»Wie ungeschickt!« rief Frau von Mellin.
Nahimoff sprang auf, riß die Peitsche, welche am Eingange seines Zeltes am Nagel hing, herab und wollte Pauloff schlagen, dieser zog aber blitzschnell ein Messer aus seinem Gürtel und stieß damit gegen die Brust des Uebermütigen.
Nahimoff wich dem Stoß geschickt aus, stürzte sich mit überlegener Kraft auf den vor Erregung Bebenden, entwand ihm die Waffe, warf ihn zu Boden und setzte ihm den Fuß auf die Brust.
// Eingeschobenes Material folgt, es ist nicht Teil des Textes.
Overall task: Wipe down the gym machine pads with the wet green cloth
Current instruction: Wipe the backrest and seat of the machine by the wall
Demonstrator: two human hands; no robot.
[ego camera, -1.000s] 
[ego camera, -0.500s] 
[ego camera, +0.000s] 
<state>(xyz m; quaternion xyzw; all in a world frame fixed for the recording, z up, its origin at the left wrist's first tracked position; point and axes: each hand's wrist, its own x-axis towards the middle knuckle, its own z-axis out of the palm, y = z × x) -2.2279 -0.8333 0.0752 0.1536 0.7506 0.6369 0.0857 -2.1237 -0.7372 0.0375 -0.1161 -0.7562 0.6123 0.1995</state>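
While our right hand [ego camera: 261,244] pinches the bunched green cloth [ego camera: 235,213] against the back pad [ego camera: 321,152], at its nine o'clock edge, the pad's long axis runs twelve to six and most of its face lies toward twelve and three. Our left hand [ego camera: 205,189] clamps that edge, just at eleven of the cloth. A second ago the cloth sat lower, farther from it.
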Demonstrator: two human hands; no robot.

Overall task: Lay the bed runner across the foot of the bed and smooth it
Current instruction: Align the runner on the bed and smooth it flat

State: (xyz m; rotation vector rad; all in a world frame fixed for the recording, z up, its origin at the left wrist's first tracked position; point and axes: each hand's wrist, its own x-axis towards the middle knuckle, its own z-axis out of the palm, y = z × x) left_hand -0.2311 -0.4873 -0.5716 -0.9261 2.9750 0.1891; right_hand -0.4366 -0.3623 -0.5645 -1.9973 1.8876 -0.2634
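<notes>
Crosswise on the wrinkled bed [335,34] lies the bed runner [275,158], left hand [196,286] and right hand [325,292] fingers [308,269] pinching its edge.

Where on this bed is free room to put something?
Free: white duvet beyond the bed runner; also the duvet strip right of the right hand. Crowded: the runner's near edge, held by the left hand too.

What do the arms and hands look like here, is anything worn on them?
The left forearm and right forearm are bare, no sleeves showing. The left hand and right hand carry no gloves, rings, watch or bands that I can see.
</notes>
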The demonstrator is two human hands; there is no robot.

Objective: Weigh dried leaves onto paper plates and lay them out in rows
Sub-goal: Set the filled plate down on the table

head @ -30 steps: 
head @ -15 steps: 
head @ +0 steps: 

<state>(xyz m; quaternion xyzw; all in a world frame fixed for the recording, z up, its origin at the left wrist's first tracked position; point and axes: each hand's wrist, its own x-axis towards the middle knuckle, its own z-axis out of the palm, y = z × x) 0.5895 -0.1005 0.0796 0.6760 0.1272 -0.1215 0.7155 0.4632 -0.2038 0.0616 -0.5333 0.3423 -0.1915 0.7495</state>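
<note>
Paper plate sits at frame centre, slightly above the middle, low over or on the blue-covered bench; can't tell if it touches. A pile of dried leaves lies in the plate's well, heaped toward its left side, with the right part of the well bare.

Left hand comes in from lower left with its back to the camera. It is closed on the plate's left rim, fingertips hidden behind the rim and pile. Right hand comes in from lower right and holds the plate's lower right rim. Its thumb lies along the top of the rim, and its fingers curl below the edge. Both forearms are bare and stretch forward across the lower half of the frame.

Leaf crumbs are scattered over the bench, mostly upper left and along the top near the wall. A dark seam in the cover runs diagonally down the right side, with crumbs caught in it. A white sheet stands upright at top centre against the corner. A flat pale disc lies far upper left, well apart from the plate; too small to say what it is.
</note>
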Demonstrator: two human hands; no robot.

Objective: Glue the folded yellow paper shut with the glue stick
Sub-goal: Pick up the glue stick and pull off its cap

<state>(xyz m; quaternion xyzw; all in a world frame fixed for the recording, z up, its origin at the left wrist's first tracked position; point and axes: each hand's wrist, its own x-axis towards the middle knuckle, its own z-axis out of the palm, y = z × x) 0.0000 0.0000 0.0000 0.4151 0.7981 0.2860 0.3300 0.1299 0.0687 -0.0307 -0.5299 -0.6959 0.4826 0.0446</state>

Dies alles war das Werk eines Augenblickes. Die Damen, welche entsetzt aufgesprungen waren, begannen zu lachen, als sie den unglücklichen Pauloff sich in ohnmächtiger Wut wie einen Wurm unter dem Fuße Nahimoff’s krümmen sahen.
Soldaten liefen herbei und banden Pauloff an Händen und Füßen. Während sie ihn wegführten, sah er noch, wie Frau von Mellin ihr Glas gegen Nahimoff erhob und auf sein Wohl trank. Dann sah er nichts mehr. Es wurde Nacht vor seinen Augen.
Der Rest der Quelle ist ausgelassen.